WHAT YOU WILL DO: Take the line with "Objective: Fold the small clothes" as the first and the last line of the data as the end. Write out both and every line between exactly, except pictures.

COLLECTED DATA:

-- Opening Marker --

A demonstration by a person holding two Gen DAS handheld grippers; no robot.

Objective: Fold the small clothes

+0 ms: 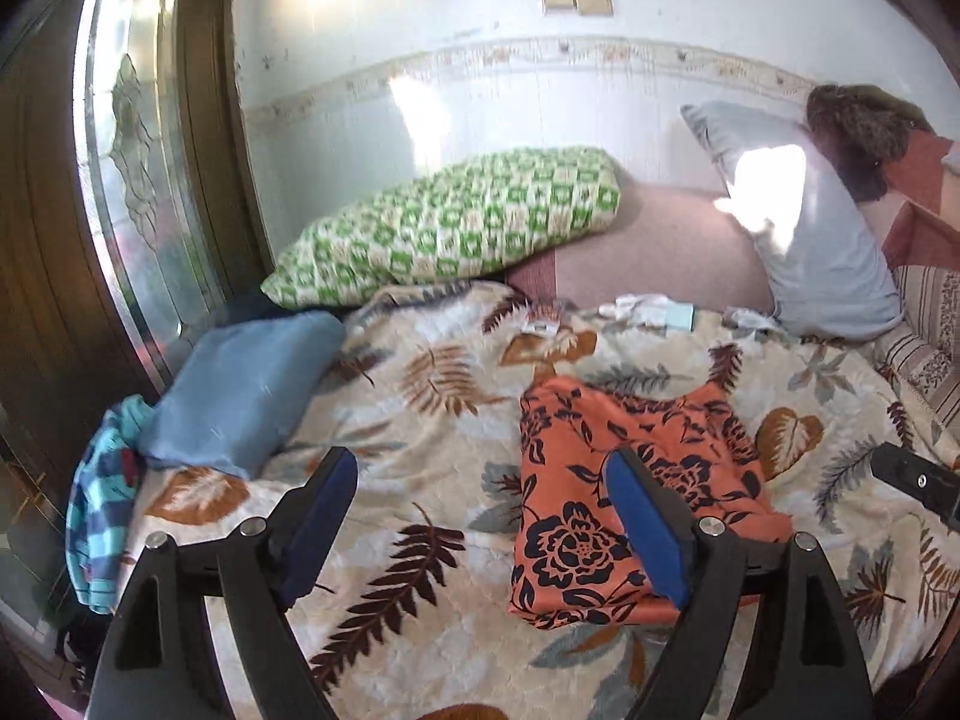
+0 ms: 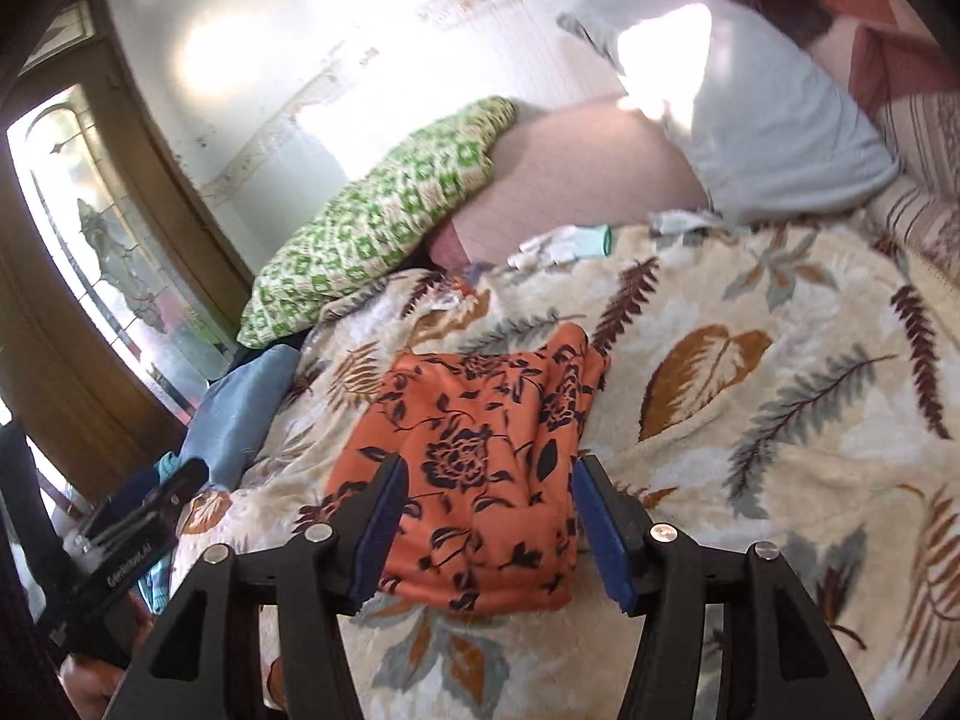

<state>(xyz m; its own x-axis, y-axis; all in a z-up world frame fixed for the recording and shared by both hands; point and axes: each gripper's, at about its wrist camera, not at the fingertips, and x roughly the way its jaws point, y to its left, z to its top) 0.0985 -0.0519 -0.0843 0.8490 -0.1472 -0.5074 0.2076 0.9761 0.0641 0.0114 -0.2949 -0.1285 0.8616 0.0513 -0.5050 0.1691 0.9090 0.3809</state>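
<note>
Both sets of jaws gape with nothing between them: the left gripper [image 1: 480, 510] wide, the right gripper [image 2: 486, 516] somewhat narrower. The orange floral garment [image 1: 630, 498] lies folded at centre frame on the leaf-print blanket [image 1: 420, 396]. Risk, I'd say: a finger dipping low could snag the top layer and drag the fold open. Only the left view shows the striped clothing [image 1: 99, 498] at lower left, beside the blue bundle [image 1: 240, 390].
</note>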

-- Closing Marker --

ANSWER FOR THIS EXERCISE:
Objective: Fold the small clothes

+0 ms: 
+0 ms: 

<state>(xyz m; its own x-axis, y-axis; all in a z-up world frame fixed for the recording and shared by both hands; point and axes: each gripper's, at about its wrist camera, not at the fingertips, and x roughly the way its jaws point, y to its left, z to its top) 0.0985 -0.0519 -0.0843 0.8490 -0.1472 -0.5074 0.2076 0.9761 0.0641 0.0114 -0.2949 -0.1285 0.8616 0.0513 -0.5050 0.1691 0.9090 0.3809</state>
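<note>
Both sets of jaws gape with nothing between them: the left gripper [image 1: 480, 510] wide, the right gripper [image 2: 486, 516] somewhat narrower. The orange floral garment [image 1: 630, 498] lies folded at centre frame on the leaf-print blanket [image 1: 420, 396]. Risk, I'd say: a finger dipping low could snag the top layer and drag the fold open. Only the left view shows the striped clothing [image 1: 99, 498] at lower left, beside the blue bundle [image 1: 240, 390].
</note>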

The exercise closes with this answer.